Legislation that would have eliminated the state commission that oversees the Virginia Alcohol Safety Action Program and transferred its oversight authority to the Virginia Department of Criminal Justice Services was killed Monday in committee.
The Senate Courts of Justice Committee voted 10-4 to pass by indefinitely Senate Bill 501 on a motion from committee member Henry L. Marsh III, D-Richmond, who also heads the VASAP commission.
Sen. John C. Watkins, R-Powhatan, who introduced the measure, has previously said that the 14-member VASAP panel, which includes a half-dozen state legislators, was performing executive branch functions that are outside its authority.
On Monday, Watkins told the commission that problems had arisen between the commission and the individual policy boards that run the 24 ASAP programs on local levels across the state.

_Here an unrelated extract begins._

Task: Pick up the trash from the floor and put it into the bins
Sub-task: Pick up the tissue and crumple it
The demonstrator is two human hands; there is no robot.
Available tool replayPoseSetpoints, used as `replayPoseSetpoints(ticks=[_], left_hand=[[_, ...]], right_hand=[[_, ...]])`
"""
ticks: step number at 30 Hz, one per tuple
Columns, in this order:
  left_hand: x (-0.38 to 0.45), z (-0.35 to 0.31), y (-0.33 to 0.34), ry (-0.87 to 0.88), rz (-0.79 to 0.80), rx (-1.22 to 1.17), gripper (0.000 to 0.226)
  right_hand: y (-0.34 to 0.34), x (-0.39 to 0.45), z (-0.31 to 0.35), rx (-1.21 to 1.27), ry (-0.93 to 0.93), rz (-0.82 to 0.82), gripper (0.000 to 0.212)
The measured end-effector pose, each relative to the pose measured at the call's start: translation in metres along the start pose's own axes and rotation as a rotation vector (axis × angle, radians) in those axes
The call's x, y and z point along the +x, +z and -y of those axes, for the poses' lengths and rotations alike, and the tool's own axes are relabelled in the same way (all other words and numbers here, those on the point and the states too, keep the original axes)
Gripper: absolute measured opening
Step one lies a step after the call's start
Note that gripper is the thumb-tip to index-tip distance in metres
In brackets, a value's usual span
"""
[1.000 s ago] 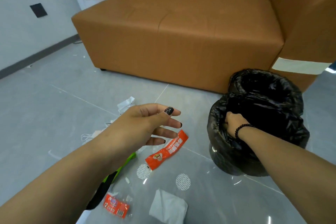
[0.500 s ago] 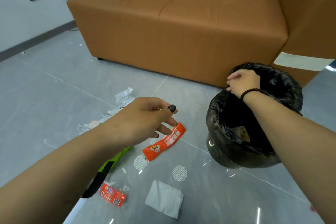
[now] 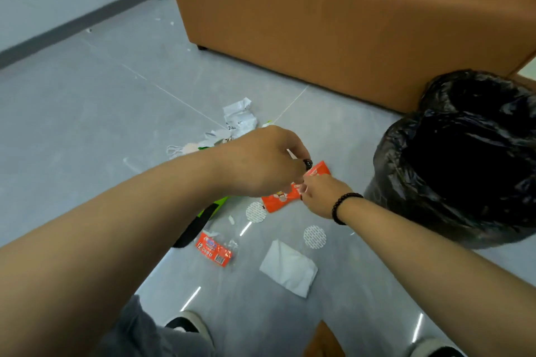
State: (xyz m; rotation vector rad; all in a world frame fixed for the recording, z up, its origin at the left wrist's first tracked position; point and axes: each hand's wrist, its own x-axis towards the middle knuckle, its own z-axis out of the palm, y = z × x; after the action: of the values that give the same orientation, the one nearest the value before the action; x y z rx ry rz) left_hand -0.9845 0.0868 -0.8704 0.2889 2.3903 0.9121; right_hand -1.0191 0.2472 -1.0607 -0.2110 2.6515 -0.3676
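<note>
An orange snack wrapper lies on the grey floor just left of two bins lined with black bags, the near bin and the far bin. My right hand is down on the wrapper's middle, and its fingertips pinch it. My left hand hovers with curled fingers at the wrapper's far end, thumb beside the edge. Whether the left hand holds anything is hidden. A white tissue and a small red packet lie closer to me.
A green and black wrapper, crumpled white paper, a face mask and two white round discs litter the floor. The brown sofa stands behind. My shoes show at the bottom edge.
My right hand left the bin rim and came down to the orange wrapper. My left hand curled and dropped toward the same wrapper. The view tilted downward.
</note>
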Motion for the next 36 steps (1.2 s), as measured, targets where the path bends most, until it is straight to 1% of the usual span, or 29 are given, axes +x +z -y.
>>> replayPoseSetpoints(ticks=[2,3,6,8,12,16,19,21,24,25,27,29,30,31,32,34,36], left_hand=[[0.001,0.008,0.004,-0.012,0.035,0.093,0.025],[0.002,0.011,0.007,-0.021,0.058,0.141,0.026],[0.009,0.022,0.011,-0.061,0.106,0.258,0.027],[0.014,0.030,0.012,-0.074,0.114,0.303,0.028],[0.023,0.042,0.012,-0.096,0.115,0.341,0.029],[0.027,0.051,0.009,-0.129,0.123,0.357,0.030],[0.030,0.057,0.009,-0.140,0.136,0.363,0.028],[0.031,0.058,0.009,-0.156,0.133,0.367,0.027],[0.033,0.060,0.010,-0.170,0.136,0.372,0.026],[0.034,0.060,0.010,-0.167,0.141,0.379,0.026],[0.034,0.059,0.010,-0.159,0.156,0.382,0.027],[0.034,0.058,0.009,-0.152,0.161,0.377,0.029],[0.034,0.057,0.008,-0.149,0.155,0.377,0.029],[0.033,0.057,0.007,-0.147,0.149,0.381,0.030],[0.033,0.057,0.006,-0.144,0.145,0.388,0.031],[0.032,0.056,0.006,-0.148,0.150,0.408,0.032],[0.030,0.055,0.006,-0.153,0.165,0.416,0.033]], right_hand=[[0.035,0.007,-0.017,-0.043,0.081,0.197,0.031],[0.048,0.008,-0.026,-0.037,0.130,0.248,0.036],[0.079,0.012,-0.046,0.011,0.244,0.281,0.039],[0.097,0.015,-0.055,0.013,0.263,0.284,0.044],[0.124,0.026,-0.056,-0.055,0.177,0.206,0.055],[0.143,0.034,-0.049,-0.117,0.152,0.183,0.050],[0.152,0.036,-0.049,-0.191,0.161,0.128,0.048],[0.150,0.037,-0.051,-0.175,0.173,0.104,0.048],[0.148,0.040,-0.056,-0.076,0.209,0.100,0.042],[0.148,0.042,-0.057,0.016,0.223,0.088,0.039],[0.144,0.044,-0.057,0.363,0.292,0.054,0.036],[0.138,0.043,-0.051,0.749,0.389,0.034,0.042],[0.138,0.041,-0.048,0.877,0.419,0.034,0.047],[0.140,0.038,-0.043,0.926,0.425,0.057,0.052],[0.145,0.033,-0.039,0.917,0.415,0.096,0.058],[0.159,0.023,-0.030,0.803,0.374,0.157,0.066],[0.175,0.012,-0.021,0.693,0.319,0.143,0.065]])
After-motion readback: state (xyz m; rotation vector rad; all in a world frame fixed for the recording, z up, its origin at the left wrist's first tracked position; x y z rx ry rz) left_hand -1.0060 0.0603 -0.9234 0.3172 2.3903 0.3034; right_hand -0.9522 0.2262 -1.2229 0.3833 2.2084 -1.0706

In 2009 and again last year, the commission moved to dissolve the policy boards of the Capital Area and John Tyler ASAP programs, fire their executive directors and decertify their programs after they resisted commission demands in how to deal with personnel matters involving the local boards.

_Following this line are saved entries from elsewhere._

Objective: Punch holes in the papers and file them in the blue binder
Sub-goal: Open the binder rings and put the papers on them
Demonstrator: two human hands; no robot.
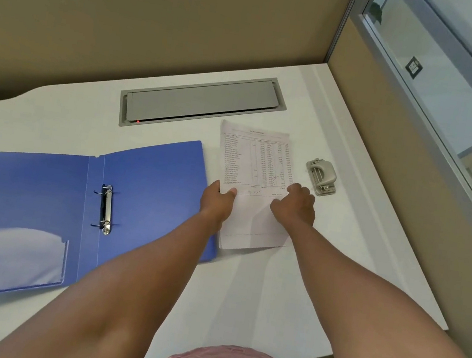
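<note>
Here the papers [254, 181] lie flat on the white desk [241, 302], just to the right of the open blue binder [148, 184], with a grey hole punch [320, 176] near them at about 3 o'clock. Both hands are on the sheets. The left hand [216, 202] holds the left edge at 9 o'clock, thumb on top and fingers seemingly tucked under, likely to lift or square the stack. The right hand [296, 204] sits on the right side with its fingers curled down onto the paper; whether it pinches the edge or only presses it I cannot tell.

The binder lies spread open at 9 o'clock from the papers, its metal ring clip [106, 210] bare and exposed, probably so sheets can drop straight on once punched. The punch is close to the right hand, an easy reach. A grey cable hatch [203, 100] is set in the desk at 12 o'clock. No holes show in the paper yet, so punching seems still ahead.
</note>
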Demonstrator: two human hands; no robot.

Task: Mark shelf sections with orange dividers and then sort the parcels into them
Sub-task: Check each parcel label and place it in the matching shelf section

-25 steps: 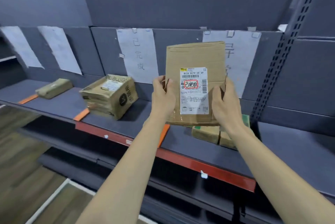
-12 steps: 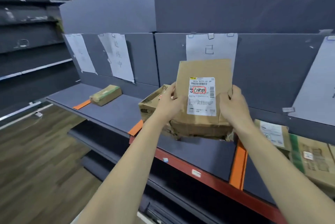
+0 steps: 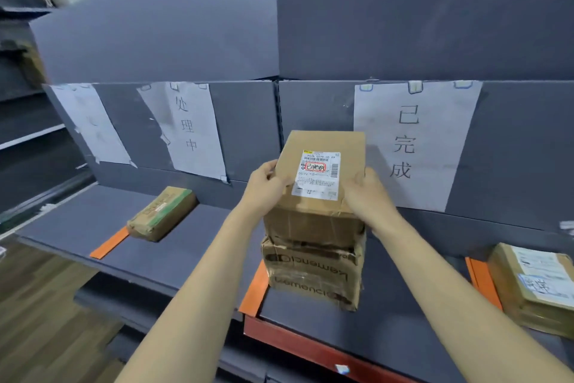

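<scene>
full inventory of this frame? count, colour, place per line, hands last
held parcel: 1, brown with white label, on the printed box, in both hands
printed box: 1, brown, shelf centre, under the 已完成 sign
flat parcel: 1, brown with green tape, shelf left
right parcels: a stack, brown, shelf right edge
dividers: 3, orange, along the shelf
signs: 3, white paper, back panel
shelf: 1, dark grey with red front edge
left hand: grips parcel's left side
right hand: grips parcel's right side
</scene>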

"It shouldn't be a legislative body performing those functions," Watkins said.
Marsh said Watkins' bill was proposing a "drastic change" that would affect the 64,000 clients served statewide by VASAP programs.
Some speakers, including an attorney representing the John Tyler board in a lawsuit against the commission, said the legislature should not act on the issue while the matter was still in court. The John Tyler board filed suit in November to stop the state commissioners from taking any actions to interfere with its operations.
The bill would have re-established VASAP under the state's Criminal Justice Services Board, which would then administer and supervise the state system of local ASAP programs.